«Алеша, Алеша, это несправедливо… Я старше тебя. Ты и смертью опередил старую тощую каланчу. Нет, „старую“ ты ни разу не сказал. Ты говорил „тощую каланчу“. А самое верное твое — „уныло трепещущий“. И вряд ли ты знал, какой опорой был для меня…»
Сергей Михеевич ясно видит лицо друга и слышит, как он громыхает, обдавая жаром. Машина странно, неуемно заполняется живым голосом, слышным ему одному.
Но Варвара Васильевна снова повторяет свое «Нет!», у нее вздрагивают плечи, и голос исчезает.
И Сергея Михеевича сковывает холод отсутствия этого голоса и лица. Старый друг обхватывает тощими руками тощие колени, чтобы они так заметно не дрожали.
Нина сидит в уголке машины. Ей вспоминается, как приехал Алексей Платонович в Ленинград на съезд онкологов, перед заседанием обрадовался теплой погоде и ни за что не надел и не взял с собой плащ. А к вечеру похолодало, заморосил дождь. Пришлось Нине ехать с плащом в Выборгский дом культуры, где проходил съезд. Когда она вошла в вестибюль, никого там не было, кроме гардеробщика.
— Кончилось, — сказал он. — Все разошлись, только двое застряли. Стоят у самой сцены, кричат один на другого, налетают, как петух на петуха. Сиди из-за них, карауль ихние шляпы.
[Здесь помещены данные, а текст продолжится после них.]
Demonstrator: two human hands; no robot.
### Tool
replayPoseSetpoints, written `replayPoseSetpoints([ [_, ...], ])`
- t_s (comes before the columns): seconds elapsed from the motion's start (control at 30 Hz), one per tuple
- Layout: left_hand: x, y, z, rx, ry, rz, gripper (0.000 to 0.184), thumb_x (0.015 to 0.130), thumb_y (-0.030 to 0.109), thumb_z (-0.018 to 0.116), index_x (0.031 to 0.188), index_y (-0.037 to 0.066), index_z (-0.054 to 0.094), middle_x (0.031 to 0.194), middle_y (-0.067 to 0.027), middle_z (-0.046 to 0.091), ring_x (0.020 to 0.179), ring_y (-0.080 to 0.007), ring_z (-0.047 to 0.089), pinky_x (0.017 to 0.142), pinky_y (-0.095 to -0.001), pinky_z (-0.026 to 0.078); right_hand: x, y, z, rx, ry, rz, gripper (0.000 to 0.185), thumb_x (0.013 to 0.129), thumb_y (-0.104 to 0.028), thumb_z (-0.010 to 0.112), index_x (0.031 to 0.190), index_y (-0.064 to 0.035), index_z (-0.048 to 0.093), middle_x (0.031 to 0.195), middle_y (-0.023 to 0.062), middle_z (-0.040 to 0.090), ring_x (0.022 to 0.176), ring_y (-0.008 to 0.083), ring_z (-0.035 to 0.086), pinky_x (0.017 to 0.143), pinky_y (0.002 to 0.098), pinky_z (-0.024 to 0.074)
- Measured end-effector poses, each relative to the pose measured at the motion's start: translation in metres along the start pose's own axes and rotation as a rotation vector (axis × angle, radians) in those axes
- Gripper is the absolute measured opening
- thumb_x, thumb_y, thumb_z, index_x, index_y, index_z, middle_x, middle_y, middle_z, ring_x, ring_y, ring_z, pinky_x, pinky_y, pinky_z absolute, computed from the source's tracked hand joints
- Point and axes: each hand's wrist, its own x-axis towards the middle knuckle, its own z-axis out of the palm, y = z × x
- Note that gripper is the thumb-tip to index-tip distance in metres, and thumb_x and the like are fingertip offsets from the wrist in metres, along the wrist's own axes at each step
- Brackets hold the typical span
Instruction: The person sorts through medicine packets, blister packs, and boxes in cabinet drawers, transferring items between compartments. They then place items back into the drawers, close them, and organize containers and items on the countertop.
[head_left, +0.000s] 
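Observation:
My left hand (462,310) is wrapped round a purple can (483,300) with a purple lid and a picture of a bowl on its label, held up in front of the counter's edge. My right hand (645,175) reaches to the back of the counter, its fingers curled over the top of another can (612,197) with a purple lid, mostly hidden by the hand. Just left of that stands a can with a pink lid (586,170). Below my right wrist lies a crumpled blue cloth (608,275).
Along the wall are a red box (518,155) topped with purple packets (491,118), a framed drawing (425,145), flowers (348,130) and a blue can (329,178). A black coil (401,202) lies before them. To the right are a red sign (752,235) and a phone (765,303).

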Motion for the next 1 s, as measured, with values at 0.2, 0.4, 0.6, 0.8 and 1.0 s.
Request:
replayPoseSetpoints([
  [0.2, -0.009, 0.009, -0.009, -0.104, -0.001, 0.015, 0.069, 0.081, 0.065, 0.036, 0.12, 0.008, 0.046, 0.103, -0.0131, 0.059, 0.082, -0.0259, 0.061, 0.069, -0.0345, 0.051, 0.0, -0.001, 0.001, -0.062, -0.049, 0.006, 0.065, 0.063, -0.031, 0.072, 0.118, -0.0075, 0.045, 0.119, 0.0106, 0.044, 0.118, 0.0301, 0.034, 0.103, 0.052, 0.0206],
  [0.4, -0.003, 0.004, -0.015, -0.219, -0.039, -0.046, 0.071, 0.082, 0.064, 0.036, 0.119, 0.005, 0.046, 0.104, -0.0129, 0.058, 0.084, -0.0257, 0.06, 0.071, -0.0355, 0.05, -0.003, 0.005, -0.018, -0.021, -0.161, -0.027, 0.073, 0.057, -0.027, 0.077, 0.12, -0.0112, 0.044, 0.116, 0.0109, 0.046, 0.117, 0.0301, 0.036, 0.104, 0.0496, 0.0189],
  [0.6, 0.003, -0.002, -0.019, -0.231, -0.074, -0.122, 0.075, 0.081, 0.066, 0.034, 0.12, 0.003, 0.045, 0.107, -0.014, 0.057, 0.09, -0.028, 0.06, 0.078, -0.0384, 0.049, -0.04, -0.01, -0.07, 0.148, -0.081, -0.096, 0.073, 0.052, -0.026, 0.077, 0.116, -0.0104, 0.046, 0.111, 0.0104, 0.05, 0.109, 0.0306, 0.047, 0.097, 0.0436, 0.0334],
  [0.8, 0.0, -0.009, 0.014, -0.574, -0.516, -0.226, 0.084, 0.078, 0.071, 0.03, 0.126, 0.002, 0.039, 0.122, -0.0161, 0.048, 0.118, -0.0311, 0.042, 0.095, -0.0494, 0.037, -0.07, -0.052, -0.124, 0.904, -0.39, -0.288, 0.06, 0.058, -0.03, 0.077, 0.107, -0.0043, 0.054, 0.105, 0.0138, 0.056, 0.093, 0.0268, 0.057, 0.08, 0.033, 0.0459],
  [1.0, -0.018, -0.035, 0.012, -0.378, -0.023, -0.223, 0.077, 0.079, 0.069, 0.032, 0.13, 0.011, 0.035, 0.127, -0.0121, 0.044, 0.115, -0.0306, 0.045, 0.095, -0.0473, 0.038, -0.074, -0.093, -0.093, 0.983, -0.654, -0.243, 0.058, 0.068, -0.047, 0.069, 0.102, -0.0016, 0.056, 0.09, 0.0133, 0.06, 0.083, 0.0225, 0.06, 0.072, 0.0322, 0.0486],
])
Нина входит в зал… и как отчетливо видит сейчас в конце прохода, у сцены, двух «петухов»: Алексея Платоновича и его друга, известнейшего в Ленинграде онколога, и как отчетливо слышит их голоса:
— Ты можешь, Николай, но ты не хочешь понять, ибо ты консерватор!
— А ты, Алексей, не хочешь и не можешь понять изза слабоумия, что твоя вирусная теория — бред, о чем я тебе говорил еще много лет назад. Но сегодня, надеюсь, ты слышал, как дружно тебя освистали?
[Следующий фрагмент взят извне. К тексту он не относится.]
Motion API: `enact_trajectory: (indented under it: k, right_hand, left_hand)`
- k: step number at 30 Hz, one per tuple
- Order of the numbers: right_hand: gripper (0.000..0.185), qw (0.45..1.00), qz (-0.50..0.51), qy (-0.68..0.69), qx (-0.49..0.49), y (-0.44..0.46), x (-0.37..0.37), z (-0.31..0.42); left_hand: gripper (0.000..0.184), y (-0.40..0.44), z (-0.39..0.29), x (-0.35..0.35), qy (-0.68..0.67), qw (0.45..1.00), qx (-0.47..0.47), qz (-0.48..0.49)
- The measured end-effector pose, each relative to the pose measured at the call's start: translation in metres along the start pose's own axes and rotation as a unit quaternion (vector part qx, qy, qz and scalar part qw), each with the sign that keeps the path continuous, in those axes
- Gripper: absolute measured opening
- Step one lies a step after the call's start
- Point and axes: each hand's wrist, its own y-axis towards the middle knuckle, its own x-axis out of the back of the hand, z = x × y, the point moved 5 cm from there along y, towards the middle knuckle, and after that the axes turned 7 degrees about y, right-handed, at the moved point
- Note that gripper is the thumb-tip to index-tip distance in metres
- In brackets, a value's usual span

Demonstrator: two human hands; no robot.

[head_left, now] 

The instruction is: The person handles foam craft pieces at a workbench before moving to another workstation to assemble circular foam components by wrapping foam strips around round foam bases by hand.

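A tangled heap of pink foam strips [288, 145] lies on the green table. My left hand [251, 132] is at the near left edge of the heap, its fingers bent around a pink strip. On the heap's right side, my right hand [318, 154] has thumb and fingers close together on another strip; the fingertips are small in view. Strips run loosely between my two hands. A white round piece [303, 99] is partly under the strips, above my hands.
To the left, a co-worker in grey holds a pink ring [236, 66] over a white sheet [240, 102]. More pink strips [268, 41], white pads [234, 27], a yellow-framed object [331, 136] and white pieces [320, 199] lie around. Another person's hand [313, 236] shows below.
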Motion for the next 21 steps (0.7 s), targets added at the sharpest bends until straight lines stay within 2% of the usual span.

— Но я слышал, Коленька, как весь зал аплодировал мне.
— Балбес, аплодировали тебе за твои уникальные операции… Но кто-то уже спешит нас выпроваживать.
— Аи-аи, тащила плащ! Иду, мне больше здесь нечего делать. Целую твое сердце, Коля, но не твою мелкую голову!
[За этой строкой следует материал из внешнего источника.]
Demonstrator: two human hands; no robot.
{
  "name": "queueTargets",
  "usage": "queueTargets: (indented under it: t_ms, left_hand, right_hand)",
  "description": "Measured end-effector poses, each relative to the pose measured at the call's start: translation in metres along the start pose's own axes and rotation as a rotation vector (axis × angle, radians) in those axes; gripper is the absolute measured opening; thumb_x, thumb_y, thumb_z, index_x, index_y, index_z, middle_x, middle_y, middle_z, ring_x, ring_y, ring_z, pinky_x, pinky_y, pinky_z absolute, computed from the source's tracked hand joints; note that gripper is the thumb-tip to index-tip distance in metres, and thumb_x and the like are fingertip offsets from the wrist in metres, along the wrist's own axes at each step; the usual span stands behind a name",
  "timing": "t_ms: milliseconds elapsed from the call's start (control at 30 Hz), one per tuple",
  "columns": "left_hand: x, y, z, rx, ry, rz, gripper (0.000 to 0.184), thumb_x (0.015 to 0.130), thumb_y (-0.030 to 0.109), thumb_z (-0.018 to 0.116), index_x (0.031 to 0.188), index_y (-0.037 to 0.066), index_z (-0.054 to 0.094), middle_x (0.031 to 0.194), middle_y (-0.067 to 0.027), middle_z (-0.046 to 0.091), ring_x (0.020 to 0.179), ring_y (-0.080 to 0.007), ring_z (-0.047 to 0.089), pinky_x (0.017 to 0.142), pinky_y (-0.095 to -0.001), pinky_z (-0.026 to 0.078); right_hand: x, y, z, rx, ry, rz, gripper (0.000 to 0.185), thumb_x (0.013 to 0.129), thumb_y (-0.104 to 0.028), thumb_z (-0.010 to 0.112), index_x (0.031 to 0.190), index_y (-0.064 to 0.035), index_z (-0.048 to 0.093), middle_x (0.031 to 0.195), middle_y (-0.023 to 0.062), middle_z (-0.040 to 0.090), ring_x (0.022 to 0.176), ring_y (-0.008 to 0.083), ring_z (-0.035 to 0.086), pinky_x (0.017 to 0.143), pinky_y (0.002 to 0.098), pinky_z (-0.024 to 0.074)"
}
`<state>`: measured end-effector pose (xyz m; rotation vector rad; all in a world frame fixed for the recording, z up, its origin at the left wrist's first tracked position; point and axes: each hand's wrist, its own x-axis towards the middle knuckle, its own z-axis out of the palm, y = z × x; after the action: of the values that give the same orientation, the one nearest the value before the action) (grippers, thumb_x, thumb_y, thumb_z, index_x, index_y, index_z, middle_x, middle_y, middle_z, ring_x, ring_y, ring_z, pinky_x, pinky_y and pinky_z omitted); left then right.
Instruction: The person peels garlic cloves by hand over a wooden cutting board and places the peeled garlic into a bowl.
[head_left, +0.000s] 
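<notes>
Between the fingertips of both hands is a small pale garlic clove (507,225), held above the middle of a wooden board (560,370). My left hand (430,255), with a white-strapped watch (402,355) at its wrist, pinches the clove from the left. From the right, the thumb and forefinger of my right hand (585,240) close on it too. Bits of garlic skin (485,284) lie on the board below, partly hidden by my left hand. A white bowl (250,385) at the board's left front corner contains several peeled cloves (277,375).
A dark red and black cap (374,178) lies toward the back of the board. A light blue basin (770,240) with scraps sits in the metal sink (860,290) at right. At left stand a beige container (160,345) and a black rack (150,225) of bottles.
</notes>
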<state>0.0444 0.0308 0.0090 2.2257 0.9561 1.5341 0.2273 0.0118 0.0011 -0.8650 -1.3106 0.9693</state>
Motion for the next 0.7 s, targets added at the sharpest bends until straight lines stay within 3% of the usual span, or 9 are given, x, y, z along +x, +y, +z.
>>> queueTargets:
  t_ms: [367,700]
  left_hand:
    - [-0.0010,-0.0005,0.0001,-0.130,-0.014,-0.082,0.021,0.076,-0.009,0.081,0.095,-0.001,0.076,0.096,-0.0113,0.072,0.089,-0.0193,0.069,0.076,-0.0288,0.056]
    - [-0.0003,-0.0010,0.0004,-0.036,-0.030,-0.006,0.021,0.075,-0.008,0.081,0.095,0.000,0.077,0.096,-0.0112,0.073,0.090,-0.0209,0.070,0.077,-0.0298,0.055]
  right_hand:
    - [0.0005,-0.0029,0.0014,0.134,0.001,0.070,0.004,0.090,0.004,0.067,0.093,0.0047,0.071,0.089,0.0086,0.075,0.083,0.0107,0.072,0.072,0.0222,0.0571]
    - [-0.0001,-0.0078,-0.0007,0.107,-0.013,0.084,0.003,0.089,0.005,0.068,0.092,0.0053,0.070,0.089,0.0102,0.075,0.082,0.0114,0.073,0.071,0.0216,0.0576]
Какой сияющий весенний день… Как залито солнцем лицо Алексея Платоновича. Как сквозь всхлипы идущих за гробом прорываются перезвоны радости:
— Я успел привезти к нему свою!..
— Я успела попасть в его руки!..
— А меня не оперировал, посоветовал такоо простое!
— А со мной все шутил и шутил…
Но вот уже кладбище. Речи. Закрывают крышкой гроб. Плачут. Так плачут, что не слышно молотка. Потом жестяные венки, букеты, огромные букеты — и уже не холм из цветов, а высокая гора.
— Зачем столько? Ему тяжело, — говорит Дарья Захаровна.
А Варвара Васильевна сидит в машине. Ее не выпустил Сергей Михеевич, и она не сопротивлялась.
Трудно кончать эту книгу и второй раз прощаться с Алексеем Платоновичем Коржиным. На ее страницах хотелось донести до вас хотя бы частицу его жизни, его мира, его емких минут.
Если вы их ощутили, если услышали его, если немного побыли с ним живым и теми, кого он любил, — спасибо вам.